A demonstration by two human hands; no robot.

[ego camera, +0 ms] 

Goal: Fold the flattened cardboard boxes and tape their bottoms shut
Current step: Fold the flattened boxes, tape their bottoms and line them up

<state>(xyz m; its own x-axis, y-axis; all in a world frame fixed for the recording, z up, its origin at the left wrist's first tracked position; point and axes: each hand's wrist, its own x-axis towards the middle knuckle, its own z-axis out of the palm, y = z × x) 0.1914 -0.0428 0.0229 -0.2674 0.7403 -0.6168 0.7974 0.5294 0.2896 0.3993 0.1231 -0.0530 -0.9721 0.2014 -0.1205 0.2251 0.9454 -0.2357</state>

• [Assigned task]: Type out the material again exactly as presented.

• [Exercise result]:
A demonstration by two human hands; no robot.

[ego camera, +0 ms] 

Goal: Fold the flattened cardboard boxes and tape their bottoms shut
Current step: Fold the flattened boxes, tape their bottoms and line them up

<state>(xyz m; its own x-axis, y-axis; all in a world frame fixed for the recording, z up, its origin at the left wrist's first tracked position; point and axes: each hand's wrist, its own x-axis towards the middle knuckle, its own z-axis out of the palm, y = z × x) 0.1914 -0.0428 0.0229 -0.2674 0.7403 -0.6168 0.7974 0.5294 0.2896 0.3993 0.1231 -0.0530 -0.9721 0.2014 -0.1205 0.2251 0.9454 -0.2357</state>

This answer requires nothing more.